MobilePassThrough icon indicating copy to clipboard operation
MobilePassThrough copied to clipboard

Cannot unbind driver without killing the GUI

Open midi1996 opened this issue 4 years ago • 5 comments

This has been my issue for a long time, whenever the script (or manually) tries to unbind the driver, it will not work and hang with 100% CPU usage, and at worse the kernel will panic and the whole system freezes. The only solutions that I found are:

  • Method 1:
    • Kill the gui (display-manger or isolate multi-user) through tty3
    • unbind manually or run the script (using screen to keep it running in the bg)
    • start the gui
    • go back to screen
  • Method 2:
    • just blacklisting the driver

My intent is that I want to be able to run the vm and pass the GPU to it, and then bring it back to me when the vm isn't running, which I think is also one of the features in this script. So far I tried both master and unattended-win-install (which I think is the one being worked on). I do not like the first method as it's a pain to close all apps then re-open them each time the vm starts/shutdown.

Setup:

  • Lenovo Thinkpad P50
  • Intel HD P530 and Nvidia Quadro M2000M
  • OS: Fedora 34 and 35
  • kernel: 5.14.9-300.fc35.x86_64 (F35)
  • nvidia drivers tested: nouveau and the proprietary one.

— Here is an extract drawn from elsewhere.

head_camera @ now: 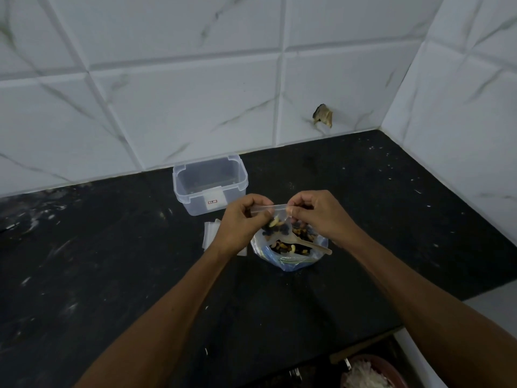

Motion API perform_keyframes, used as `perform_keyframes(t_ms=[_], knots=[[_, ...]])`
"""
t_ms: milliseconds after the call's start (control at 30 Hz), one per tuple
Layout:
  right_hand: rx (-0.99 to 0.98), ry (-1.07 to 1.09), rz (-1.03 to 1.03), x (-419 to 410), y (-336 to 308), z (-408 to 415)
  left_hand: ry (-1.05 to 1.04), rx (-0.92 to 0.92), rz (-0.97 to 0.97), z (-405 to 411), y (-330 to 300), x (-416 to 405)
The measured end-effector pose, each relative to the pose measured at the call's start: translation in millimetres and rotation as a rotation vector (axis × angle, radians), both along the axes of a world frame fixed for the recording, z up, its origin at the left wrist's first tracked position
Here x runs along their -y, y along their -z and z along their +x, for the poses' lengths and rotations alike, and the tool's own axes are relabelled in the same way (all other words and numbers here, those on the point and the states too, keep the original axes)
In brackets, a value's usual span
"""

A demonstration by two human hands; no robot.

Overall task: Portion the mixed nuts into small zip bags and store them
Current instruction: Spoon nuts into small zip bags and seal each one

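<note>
A small clear zip bag (pixel 272 219) with some mixed nuts in it hangs between my two hands above the counter. My left hand (pixel 240 222) pinches the left end of its zip strip. My right hand (pixel 319 214) pinches the right end. Just below them a larger open plastic bag of mixed nuts (pixel 291 252) sits on the black counter, with a pale plastic spoon (pixel 310 243) lying in it. A few empty small zip bags (pixel 210 233) lie flat to the left, partly hidden by my left wrist. An empty clear storage box (pixel 209 186) stands behind them.
The black counter (pixel 112 261) runs back to white marble-pattern wall tiles, with a corner at the far right. A chipped hole (pixel 323 116) marks the wall. At the bottom right, below the counter edge, a bowl with white contents (pixel 369 372) shows.
</note>
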State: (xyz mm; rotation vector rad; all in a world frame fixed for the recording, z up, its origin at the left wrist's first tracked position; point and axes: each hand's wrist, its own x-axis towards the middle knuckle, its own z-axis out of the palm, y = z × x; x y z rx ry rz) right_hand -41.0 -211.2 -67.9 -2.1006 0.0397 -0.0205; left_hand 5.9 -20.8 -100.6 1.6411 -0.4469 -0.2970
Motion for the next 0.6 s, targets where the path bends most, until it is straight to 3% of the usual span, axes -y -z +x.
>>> perform_keyframes(t_ms=[300,600], knots=[[0.054,-0.012,-0.066,-1.4,3.3,4.7,-0.016,0.114,0.172,6.2,-2.0,8.2],[0.109,-0.004,-0.091,-1.7,4.2,4.2,0.010,0.095,0.137,5.8,-3.7,8.6]])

midi1996 avatar Oct 07 '21 16:10 midi1996

I think this happens to me occasionally as well, although I haven't checked the CPU usage and I have an AMD GPU in that laptop. Unfortunately I have not been able to figure out what is causing this issue yet. It's nice to hear that you found a workaround other than to reboot though. I guess that let's us rule out that the kernel is at fault.

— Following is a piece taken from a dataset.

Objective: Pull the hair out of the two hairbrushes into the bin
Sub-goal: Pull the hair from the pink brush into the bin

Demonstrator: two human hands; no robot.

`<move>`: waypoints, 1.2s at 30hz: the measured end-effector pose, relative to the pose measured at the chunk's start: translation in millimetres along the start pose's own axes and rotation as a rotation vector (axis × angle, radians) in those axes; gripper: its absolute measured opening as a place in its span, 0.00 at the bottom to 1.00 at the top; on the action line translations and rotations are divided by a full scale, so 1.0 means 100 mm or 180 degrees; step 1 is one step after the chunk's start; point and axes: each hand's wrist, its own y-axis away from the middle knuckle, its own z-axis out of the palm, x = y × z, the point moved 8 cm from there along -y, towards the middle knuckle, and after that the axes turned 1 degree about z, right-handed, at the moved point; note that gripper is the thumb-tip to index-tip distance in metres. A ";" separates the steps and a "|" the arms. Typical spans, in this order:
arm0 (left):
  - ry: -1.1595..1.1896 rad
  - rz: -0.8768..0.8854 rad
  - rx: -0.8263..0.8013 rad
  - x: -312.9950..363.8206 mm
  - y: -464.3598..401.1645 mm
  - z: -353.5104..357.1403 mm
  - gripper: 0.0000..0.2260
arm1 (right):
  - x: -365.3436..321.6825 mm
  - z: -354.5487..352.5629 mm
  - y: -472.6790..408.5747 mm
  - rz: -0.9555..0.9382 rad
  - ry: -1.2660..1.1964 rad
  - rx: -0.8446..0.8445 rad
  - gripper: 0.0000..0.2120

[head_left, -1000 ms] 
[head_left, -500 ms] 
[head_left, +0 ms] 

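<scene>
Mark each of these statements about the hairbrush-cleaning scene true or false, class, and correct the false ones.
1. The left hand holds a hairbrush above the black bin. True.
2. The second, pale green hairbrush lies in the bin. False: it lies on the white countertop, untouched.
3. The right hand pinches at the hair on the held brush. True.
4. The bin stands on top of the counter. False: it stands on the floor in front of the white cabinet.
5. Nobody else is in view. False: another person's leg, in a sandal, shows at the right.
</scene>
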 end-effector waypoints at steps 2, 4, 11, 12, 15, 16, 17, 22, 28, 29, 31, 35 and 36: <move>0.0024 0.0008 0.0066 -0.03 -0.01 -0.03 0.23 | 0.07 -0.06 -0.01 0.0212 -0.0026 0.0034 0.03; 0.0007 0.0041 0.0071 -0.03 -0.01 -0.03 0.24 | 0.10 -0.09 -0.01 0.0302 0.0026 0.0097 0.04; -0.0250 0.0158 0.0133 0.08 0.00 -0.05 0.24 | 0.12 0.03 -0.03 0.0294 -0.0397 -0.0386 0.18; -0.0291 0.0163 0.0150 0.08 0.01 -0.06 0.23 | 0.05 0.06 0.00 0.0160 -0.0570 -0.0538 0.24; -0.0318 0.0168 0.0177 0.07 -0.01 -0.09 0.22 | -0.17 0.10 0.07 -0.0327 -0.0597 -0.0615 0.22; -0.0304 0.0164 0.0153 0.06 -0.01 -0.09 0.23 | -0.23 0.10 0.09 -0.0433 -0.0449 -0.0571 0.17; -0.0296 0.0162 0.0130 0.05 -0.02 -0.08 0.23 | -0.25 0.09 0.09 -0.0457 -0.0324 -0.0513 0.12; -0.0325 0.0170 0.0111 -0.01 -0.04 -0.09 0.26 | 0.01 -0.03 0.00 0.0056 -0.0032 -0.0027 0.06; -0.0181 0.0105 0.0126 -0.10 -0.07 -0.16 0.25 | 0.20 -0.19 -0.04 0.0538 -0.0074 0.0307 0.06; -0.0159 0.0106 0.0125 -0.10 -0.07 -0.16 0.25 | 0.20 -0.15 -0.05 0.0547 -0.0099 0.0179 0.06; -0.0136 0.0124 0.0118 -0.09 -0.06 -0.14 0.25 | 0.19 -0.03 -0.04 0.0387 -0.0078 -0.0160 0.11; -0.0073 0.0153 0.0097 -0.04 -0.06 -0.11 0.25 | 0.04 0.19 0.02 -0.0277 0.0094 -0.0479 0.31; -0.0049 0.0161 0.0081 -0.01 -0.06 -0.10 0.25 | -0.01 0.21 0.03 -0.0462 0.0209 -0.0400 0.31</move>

unattended-win-install is indeed what you should be using. I just haven't merged it into the master because Ubuntu is not fully supported in that branch yet.

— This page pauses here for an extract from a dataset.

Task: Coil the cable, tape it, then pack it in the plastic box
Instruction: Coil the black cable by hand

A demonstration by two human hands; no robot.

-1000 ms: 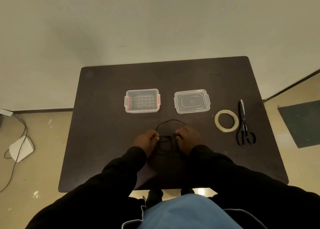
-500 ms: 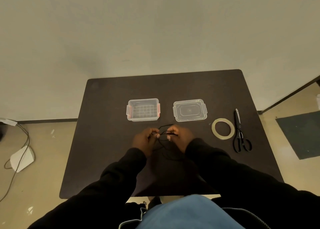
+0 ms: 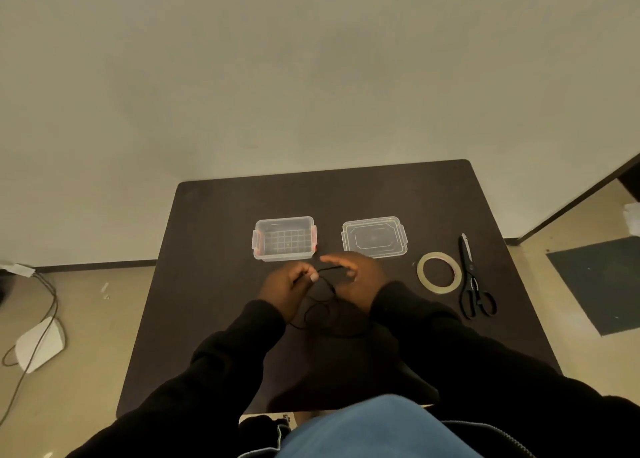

T-vK avatar Oct 07 '21 20:10 T-vK

Seems on ubuntu you can unload nouveau and nvidia as long as you kill the GUI, however on Fedora I get kp with nouveau when unloading, nvidia unloading works fine. It's still a bummer though to do this (kill GUI then go back to it).

midi1996 avatar Oct 08 '21 01:10 midi1996

It might be worth it to try different kernel versions. Maybe the latest 5.15-rc4 or maybe an older version. I must say, however, that I haven't tested mbpt on Fedora 35 at all yet, even though it should theoretically work.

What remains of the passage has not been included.